● What needs to be done
Every record must be written out once more, with nothing added or omitted.

Extracted records:
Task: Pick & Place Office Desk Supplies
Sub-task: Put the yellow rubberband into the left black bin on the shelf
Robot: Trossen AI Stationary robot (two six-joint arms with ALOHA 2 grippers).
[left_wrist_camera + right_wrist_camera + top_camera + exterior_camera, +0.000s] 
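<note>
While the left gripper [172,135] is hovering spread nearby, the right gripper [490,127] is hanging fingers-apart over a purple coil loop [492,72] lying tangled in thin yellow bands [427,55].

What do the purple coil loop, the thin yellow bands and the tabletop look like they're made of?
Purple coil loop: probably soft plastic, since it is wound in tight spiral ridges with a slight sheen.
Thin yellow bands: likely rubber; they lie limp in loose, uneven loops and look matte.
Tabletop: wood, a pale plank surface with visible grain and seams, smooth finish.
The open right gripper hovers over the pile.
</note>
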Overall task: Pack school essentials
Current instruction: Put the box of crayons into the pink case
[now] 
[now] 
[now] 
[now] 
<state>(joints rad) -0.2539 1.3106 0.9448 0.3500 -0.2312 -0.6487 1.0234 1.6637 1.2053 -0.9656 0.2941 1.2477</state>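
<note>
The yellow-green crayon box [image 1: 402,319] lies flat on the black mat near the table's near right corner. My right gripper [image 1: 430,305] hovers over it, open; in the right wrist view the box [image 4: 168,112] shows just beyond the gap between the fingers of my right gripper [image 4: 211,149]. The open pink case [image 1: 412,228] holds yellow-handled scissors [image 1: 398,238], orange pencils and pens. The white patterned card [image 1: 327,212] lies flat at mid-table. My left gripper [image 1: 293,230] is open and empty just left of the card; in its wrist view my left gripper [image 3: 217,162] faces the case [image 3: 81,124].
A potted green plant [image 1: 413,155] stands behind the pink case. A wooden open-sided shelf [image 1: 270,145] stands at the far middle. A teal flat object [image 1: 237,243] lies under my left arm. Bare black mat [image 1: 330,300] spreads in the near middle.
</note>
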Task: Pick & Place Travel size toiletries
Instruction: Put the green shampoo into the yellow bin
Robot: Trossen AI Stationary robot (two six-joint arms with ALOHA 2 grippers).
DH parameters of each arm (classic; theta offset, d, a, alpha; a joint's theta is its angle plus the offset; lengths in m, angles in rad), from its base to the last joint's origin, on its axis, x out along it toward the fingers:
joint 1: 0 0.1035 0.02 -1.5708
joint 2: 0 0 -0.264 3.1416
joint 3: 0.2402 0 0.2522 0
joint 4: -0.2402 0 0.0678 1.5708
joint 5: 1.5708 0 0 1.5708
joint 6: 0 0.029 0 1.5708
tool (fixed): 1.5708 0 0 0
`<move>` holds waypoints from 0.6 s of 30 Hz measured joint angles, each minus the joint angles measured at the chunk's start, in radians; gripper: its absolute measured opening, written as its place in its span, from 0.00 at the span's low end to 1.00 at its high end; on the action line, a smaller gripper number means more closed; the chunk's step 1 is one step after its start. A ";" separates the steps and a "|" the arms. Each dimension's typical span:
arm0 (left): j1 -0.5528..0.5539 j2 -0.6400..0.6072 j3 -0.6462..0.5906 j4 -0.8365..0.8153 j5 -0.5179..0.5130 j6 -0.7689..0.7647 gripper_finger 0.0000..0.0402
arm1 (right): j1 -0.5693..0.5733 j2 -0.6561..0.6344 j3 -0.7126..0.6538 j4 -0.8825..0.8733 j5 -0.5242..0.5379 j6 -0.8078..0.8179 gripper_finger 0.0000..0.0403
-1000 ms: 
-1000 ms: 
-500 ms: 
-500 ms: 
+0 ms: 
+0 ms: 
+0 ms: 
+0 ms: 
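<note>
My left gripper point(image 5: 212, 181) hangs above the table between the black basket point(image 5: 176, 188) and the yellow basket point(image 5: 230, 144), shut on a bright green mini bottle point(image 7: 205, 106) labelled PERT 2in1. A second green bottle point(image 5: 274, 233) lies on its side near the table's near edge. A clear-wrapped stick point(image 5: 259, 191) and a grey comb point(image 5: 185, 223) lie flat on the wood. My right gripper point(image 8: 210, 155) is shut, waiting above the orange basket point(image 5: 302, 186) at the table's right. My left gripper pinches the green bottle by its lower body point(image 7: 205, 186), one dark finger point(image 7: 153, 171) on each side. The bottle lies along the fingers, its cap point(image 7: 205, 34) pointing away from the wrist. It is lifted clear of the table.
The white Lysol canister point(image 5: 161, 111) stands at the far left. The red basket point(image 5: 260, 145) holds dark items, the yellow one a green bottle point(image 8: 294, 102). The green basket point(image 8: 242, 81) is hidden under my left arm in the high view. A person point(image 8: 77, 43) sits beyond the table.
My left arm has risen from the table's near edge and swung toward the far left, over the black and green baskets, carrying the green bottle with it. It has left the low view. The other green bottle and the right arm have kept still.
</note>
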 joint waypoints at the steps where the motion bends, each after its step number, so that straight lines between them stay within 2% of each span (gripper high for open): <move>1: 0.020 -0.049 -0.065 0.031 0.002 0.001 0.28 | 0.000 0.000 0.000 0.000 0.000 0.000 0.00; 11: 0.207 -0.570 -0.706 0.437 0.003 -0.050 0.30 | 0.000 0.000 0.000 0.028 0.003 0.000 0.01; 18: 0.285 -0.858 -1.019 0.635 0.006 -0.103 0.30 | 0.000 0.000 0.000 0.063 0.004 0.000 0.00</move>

● Written response
Task: Pick & Place Office Desk Supplies
Sub-task: Put the yellow rubberband into the left black bin on the shelf
Robot: Trossen AI Stationary robot (two six-joint arms with ALOHA 2 grippers).
[left_wrist_camera + right_wrist_camera + top_camera + exterior_camera, +0.000s] 
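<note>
While the left gripper [172,135] is hovering spread nearby, the right gripper [490,127] is hanging fingers-apart over a purple coil loop [492,72] lying tangled in thin yellow bands [427,55].

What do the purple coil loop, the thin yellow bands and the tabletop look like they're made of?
Purple coil loop: probably soft plastic, since it is wound in tight spiral ridges with a slight sheen.
Thin yellow bands: likely rubber; they lie limp in loose, uneven loops and look matte.
Tabletop: wood, a pale plank surface with visible grain and seams, smooth finish.
The open right gripper hovers over the pile.
</note>
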Overall task: Pack school essentials
Current instruction: Put the box of crayons into the pink case
[now] 
[now] 
[now] 
[now] 
<state>(joints rad) -0.2539 1.3106 0.9448 0.3500 -0.2312 -0.6487 1.0234 1.6637 1.2053 -0.9656 0.2941 1.2477</state>
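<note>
The yellow-green crayon box [image 1: 402,319] lies flat on the black mat near the table's near right corner. My right gripper [image 1: 430,305] hovers over it, open; in the right wrist view the box [image 4: 168,112] shows just beyond the gap between the fingers of my right gripper [image 4: 211,149]. The open pink case [image 1: 412,228] holds yellow-handled scissors [image 1: 398,238], orange pencils and pens. The white patterned card [image 1: 327,212] lies flat at mid-table. My left gripper [image 1: 293,230] is open and empty just left of the card; in its wrist view my left gripper [image 3: 217,162] faces the case [image 3: 81,124].
A potted green plant [image 1: 413,155] stands behind the pink case. A wooden open-sided shelf [image 1: 270,145] stands at the far middle. A teal flat object [image 1: 237,243] lies under my left arm. Bare black mat [image 1: 330,300] spreads in the near middle.
</note>
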Task: Pick & Place Travel size toiletries
Instruction: Put the green shampoo into the yellow bin
Robot: Trossen AI Stationary robot (two six-joint arms with ALOHA 2 grippers).
DH parameters of each arm (classic; theta offset, d, a, alpha; a joint's theta is its angle plus the offset; lengths in m, angles in rad), from its base to the last joint's origin, on its axis, x out along it toward the fingers:
joint 1: 0 0.1035 0.02 -1.5708
joint 2: 0 0 -0.264 3.1416
joint 3: 0.2402 0 0.2522 0
joint 4: -0.2402 0 0.0678 1.5708
joint 5: 1.5708 0 0 1.5708
joint 6: 0 0.029 0 1.5708
tool (fixed): 1.5708 0 0 0
`<move>` holds waypoints from 0.6 s of 30 Hz measured joint angles, each minus the joint angles measured at the chunk's start, in radians; gripper: its absolute measured opening, written as its place in its span, from 0.00 at the span's low end to 1.00 at its high end; on the action line, a smaller gripper number means more closed; the chunk's step 1 is one step after its start. A ";" separates the steps and a "|" the arms. Each dimension's typical span:
arm0 (left): j1 -0.5528..0.5539 j2 -0.6400..0.6072 j3 -0.6462..0.5906 j4 -0.8365..0.8153 j5 -0.5179..0.5130 j6 -0.7689..0.7647 gripper_finger 0.0000..0.0402
arm1 (right): j1 -0.5693..0.5733 j2 -0.6561..0.6344 j3 -0.7126..0.6538 j4 -0.8825..0.8733 j5 -0.5242..0.5379 j6 -0.8078..0.8179 gripper_finger 0.0000..0.0403
-1000 ms: 
-1000 ms: 
-500 ms: 
-500 ms: 
+0 ms: 
+0 ms: 
+0 ms: 
+0 ms: 
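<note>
My left gripper point(image 5: 212, 181) hangs above the table between the black basket point(image 5: 176, 188) and the yellow basket point(image 5: 230, 144), shut on a bright green mini bottle point(image 7: 205, 106) labelled PERT 2in1. A second green bottle point(image 5: 274, 233) lies on its side near the table's near edge. A clear-wrapped stick point(image 5: 259, 191) and a grey comb point(image 5: 185, 223) lie flat on the wood. My right gripper point(image 8: 210, 155) is shut, waiting above the orange basket point(image 5: 302, 186) at the table's right. My left gripper pinches the green bottle by its lower body point(image 7: 205, 186), one dark finger point(image 7: 153, 171) on each side. The bottle lies along the fingers, its cap point(image 7: 205, 34) pointing away from the wrist. It is lifted clear of the table.
The white Lysol canister point(image 5: 161, 111) stands at the far left. The red basket point(image 5: 260, 145) holds dark items, the yellow one a green bottle point(image 8: 294, 102). The green basket point(image 8: 242, 81) is hidden under my left arm in the high view. A person point(image 8: 77, 43) sits beyond the table.
My left arm has risen from the table's near edge and swung toward the far left, over the black and green baskets, carrying the green bottle with it. It has left the low view. The other green bottle and the right arm have kept still.
</note>
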 joint waypoints at the steps where the motion bends, each after its step number, so that straight lines between them stay within 2% of each span (gripper high for open): <move>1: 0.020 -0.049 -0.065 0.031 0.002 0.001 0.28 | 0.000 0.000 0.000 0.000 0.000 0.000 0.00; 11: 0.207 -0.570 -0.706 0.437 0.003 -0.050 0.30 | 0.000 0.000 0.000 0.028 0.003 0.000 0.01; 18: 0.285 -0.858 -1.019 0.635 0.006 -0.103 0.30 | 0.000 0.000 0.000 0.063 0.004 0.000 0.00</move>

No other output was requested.